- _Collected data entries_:
====

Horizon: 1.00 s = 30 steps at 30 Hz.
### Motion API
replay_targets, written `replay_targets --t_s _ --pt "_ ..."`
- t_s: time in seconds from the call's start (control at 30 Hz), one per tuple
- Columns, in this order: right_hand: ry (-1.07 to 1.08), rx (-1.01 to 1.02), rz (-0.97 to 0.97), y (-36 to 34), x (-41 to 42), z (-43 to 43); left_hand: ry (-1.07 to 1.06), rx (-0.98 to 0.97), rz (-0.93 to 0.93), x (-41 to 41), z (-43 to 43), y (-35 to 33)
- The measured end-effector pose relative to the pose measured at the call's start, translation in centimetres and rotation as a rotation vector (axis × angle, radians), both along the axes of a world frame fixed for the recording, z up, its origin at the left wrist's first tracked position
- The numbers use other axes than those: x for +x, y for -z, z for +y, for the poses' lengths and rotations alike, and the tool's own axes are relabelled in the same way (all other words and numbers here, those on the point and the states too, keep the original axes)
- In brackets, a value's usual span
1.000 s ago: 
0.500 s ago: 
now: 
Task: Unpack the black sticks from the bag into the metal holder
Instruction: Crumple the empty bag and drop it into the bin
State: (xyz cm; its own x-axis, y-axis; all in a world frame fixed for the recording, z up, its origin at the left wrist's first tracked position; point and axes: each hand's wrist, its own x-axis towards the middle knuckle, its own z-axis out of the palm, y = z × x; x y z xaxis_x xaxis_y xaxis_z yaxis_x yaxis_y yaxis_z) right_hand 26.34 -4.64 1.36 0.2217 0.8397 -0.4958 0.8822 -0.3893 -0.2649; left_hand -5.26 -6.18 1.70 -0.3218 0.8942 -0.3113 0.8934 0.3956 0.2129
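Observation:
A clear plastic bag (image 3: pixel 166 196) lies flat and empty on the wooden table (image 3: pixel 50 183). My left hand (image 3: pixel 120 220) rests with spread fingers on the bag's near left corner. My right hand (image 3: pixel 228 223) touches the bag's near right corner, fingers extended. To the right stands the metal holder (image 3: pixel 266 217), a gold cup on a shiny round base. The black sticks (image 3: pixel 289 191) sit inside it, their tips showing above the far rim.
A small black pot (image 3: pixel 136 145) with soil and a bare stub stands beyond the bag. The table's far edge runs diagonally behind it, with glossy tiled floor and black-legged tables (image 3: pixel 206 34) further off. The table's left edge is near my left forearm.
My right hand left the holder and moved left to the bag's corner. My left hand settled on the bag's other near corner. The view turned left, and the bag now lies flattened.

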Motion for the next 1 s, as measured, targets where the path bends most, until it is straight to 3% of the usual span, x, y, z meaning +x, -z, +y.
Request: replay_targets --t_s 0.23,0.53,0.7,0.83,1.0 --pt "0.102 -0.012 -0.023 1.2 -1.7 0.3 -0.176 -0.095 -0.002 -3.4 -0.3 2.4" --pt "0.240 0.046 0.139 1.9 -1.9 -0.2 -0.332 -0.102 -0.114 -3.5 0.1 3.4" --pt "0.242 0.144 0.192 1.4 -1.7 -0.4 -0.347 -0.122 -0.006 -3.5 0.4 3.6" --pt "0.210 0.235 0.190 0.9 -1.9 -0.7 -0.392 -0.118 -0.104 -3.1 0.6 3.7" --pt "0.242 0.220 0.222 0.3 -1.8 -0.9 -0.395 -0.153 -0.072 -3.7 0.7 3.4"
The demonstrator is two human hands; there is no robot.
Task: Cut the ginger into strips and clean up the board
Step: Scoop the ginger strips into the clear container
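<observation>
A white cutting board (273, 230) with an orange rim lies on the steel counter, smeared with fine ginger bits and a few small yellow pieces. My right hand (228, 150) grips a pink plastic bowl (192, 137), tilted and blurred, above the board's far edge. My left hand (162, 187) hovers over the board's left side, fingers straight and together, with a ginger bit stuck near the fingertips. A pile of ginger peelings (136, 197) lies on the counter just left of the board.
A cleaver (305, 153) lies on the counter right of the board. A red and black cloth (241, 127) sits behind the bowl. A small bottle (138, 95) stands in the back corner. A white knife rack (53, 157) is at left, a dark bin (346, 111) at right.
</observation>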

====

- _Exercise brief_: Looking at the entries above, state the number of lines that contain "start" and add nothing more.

- _Exercise output_: 2